ASSIGNMENT: Wherever the word "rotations" appears in a line of the data, that line should be copied.

INFORMATION GIVEN:
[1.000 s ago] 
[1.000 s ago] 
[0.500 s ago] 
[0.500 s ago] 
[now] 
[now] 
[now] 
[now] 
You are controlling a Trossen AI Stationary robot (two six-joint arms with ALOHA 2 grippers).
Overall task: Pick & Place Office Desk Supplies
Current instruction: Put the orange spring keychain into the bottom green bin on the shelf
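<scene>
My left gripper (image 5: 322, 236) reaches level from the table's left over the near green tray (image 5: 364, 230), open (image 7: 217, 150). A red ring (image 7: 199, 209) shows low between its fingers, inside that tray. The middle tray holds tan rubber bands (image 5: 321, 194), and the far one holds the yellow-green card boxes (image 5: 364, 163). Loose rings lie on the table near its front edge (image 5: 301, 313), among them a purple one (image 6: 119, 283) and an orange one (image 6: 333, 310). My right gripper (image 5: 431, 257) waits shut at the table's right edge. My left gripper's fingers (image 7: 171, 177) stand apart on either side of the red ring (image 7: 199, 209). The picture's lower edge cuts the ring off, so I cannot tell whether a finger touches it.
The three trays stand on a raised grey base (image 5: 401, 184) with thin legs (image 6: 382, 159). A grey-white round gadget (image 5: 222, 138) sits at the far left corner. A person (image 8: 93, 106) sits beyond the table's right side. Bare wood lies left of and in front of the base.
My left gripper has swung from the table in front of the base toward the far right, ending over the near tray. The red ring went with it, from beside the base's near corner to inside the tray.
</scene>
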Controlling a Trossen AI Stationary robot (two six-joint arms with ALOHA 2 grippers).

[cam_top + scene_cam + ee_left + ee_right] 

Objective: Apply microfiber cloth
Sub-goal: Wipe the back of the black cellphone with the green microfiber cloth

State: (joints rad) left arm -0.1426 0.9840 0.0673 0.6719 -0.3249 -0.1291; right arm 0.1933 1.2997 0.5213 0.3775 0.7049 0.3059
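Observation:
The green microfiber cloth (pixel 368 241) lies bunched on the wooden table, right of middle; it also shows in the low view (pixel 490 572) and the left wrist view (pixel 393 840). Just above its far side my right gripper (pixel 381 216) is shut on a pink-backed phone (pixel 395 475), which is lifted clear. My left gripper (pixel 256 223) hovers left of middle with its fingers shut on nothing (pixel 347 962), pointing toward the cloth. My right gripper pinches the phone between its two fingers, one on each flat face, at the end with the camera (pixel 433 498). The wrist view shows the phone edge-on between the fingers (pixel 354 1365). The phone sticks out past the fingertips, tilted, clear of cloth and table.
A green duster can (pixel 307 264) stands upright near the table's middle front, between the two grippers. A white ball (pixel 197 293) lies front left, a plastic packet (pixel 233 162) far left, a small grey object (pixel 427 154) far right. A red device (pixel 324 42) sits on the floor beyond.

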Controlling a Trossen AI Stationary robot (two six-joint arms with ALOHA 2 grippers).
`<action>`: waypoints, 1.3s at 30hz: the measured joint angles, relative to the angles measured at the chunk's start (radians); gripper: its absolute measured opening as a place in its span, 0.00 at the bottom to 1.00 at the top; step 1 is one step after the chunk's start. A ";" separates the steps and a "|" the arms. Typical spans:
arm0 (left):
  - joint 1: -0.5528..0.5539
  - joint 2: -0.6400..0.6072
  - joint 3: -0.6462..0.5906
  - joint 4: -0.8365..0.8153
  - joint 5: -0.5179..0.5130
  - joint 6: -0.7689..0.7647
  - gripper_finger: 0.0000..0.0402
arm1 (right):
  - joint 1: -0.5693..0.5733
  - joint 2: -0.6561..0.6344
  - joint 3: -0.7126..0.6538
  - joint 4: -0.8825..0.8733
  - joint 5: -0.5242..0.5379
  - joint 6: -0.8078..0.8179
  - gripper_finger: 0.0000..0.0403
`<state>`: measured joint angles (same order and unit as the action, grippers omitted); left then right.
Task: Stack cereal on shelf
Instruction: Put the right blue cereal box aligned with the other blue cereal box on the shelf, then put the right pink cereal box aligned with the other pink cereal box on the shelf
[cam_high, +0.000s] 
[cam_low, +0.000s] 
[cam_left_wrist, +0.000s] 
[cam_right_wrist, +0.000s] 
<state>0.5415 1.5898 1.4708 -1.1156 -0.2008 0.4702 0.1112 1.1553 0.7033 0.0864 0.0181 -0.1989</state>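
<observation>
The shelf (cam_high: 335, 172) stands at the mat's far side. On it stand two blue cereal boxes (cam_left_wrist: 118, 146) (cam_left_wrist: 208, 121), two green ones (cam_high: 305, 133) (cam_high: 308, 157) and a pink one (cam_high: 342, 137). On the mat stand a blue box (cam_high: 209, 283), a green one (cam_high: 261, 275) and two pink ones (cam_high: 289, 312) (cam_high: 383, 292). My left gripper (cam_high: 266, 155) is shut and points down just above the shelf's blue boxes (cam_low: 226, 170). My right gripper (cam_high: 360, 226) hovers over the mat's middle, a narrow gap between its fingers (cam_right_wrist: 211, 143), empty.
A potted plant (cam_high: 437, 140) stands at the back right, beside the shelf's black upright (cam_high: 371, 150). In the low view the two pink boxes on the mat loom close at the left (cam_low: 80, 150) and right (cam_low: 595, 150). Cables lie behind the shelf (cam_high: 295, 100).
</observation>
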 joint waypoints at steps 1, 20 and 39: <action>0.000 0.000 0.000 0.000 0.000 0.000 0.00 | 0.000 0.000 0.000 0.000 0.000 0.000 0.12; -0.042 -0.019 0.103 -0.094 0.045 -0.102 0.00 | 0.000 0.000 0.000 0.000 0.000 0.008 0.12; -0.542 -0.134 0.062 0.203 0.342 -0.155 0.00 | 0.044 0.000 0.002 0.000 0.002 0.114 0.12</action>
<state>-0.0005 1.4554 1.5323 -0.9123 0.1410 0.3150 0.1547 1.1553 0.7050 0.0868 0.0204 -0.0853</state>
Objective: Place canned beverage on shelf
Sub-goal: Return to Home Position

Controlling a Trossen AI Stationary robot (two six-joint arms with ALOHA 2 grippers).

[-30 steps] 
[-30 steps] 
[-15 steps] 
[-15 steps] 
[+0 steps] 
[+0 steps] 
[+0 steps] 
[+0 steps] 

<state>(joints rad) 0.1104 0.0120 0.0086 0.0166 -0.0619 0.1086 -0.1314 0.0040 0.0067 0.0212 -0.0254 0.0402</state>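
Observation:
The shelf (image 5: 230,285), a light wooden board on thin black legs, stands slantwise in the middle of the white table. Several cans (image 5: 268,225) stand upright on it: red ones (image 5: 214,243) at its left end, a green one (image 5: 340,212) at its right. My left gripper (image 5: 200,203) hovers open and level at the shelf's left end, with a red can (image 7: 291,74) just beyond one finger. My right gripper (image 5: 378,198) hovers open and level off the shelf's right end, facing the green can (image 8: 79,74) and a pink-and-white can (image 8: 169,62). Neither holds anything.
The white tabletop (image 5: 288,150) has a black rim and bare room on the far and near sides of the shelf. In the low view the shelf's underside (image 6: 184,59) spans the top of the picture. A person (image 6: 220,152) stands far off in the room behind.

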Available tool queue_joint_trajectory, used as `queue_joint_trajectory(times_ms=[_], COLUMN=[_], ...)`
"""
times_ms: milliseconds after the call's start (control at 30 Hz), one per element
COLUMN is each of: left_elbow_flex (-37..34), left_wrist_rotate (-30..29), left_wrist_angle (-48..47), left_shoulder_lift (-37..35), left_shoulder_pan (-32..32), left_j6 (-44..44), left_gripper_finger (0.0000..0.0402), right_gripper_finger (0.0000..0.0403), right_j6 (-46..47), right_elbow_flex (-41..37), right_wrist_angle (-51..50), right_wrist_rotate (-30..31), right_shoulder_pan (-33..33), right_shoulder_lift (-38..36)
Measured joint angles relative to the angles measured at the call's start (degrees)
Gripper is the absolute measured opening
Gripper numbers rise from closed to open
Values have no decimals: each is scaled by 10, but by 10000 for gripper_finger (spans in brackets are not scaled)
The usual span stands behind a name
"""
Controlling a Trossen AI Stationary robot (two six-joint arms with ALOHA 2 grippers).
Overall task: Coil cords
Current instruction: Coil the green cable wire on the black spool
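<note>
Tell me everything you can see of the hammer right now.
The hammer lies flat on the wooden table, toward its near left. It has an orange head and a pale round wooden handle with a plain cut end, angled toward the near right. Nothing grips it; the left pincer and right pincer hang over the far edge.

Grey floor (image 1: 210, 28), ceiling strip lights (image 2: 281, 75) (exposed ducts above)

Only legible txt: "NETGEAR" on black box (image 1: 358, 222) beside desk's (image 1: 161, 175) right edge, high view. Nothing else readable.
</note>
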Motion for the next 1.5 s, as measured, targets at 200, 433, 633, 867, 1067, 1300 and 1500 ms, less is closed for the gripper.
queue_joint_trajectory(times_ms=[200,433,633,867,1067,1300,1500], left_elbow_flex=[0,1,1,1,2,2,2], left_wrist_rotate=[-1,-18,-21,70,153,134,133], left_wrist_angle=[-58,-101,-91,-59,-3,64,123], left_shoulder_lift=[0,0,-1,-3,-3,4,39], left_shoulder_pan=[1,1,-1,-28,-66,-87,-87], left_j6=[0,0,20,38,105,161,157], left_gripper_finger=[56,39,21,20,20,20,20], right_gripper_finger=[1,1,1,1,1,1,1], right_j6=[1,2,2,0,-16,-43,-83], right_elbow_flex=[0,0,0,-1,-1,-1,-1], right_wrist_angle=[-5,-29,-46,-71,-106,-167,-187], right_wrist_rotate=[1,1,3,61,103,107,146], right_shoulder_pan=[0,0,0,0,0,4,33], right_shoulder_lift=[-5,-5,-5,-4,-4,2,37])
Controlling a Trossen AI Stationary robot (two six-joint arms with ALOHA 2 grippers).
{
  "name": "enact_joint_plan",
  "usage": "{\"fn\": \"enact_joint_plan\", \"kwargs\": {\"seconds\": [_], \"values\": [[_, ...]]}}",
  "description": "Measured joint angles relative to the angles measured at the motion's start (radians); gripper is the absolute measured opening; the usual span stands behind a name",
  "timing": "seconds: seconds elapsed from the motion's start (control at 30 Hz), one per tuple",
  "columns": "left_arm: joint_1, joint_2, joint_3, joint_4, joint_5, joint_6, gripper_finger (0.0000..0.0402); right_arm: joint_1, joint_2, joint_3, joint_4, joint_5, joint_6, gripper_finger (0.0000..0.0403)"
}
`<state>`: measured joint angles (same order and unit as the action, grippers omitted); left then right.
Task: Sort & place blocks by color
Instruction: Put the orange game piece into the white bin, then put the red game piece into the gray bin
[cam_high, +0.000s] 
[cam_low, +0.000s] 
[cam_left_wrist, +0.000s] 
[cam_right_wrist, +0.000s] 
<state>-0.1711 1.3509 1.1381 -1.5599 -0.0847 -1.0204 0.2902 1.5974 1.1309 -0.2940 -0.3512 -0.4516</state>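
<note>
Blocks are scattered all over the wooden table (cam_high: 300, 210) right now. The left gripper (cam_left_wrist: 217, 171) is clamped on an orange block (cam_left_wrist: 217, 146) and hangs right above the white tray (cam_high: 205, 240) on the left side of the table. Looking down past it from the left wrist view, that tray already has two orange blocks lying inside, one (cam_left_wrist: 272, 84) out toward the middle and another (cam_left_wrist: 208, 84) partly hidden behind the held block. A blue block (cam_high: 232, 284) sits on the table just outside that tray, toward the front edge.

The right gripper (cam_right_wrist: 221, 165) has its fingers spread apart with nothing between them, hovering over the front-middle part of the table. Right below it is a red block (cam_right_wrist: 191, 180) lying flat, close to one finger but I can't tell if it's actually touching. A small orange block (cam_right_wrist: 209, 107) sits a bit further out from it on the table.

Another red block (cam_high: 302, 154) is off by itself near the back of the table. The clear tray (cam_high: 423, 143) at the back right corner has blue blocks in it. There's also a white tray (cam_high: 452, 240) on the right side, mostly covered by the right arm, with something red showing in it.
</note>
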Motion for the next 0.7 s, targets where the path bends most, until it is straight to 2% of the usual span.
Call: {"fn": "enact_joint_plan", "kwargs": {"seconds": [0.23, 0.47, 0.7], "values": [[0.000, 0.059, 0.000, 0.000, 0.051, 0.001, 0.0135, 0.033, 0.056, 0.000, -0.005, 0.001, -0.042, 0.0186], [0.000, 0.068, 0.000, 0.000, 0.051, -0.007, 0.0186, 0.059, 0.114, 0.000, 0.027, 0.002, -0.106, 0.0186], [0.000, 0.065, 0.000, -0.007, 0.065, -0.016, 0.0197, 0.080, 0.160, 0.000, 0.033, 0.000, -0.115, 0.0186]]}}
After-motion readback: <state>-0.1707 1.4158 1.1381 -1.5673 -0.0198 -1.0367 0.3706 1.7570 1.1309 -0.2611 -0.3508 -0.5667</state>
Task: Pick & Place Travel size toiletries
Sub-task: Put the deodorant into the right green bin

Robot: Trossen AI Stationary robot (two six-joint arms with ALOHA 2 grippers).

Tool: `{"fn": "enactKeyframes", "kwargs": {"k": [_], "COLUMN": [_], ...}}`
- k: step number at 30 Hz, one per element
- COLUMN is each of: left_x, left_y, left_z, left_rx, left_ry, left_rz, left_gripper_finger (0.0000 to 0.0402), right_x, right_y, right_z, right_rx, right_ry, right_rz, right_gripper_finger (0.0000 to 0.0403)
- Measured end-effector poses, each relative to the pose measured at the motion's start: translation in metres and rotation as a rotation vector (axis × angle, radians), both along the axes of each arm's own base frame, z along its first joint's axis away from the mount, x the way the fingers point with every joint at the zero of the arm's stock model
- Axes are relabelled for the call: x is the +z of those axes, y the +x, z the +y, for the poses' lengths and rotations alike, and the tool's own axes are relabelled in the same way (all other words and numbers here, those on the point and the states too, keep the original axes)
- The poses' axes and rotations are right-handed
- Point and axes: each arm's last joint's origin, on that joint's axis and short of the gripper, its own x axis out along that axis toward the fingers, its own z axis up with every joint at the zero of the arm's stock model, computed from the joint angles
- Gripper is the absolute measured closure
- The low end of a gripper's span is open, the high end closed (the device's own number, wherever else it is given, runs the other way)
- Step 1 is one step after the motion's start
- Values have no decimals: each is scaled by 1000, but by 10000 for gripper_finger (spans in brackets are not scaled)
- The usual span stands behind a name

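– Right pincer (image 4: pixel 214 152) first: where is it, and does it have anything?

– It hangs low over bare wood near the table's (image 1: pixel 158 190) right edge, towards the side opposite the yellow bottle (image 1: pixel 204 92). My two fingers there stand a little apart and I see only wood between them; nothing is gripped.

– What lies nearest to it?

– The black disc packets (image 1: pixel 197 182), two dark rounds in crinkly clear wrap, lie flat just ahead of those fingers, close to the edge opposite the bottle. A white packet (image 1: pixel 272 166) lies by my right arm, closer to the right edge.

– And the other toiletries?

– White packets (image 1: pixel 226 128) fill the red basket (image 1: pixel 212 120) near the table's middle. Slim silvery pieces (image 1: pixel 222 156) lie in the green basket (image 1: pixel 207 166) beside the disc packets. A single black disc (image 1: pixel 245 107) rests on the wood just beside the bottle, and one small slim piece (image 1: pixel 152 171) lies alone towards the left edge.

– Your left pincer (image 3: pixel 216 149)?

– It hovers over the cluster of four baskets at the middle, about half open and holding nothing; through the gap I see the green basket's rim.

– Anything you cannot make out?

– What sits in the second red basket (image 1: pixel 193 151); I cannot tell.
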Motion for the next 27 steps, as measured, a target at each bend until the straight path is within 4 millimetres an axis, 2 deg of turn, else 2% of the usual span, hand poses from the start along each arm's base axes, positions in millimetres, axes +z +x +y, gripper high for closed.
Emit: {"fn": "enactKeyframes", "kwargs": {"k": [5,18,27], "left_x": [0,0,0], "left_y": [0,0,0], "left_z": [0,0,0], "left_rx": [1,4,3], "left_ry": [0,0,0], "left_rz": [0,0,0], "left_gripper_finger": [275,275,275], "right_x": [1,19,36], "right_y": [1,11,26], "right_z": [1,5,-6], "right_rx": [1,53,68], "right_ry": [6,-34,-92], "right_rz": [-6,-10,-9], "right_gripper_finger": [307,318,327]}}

EXERCISE OUTPUT:
- Axes are relabelled for the call: x is the +z of those axes, y the +x, z the +y, for the poses' lengths and rotations alike, and the tool's own axes are relabelled in the same way (all other words and numbers here, those on the point and the states too, keep the original axes)
- The poses' axes and rotations are right-handed

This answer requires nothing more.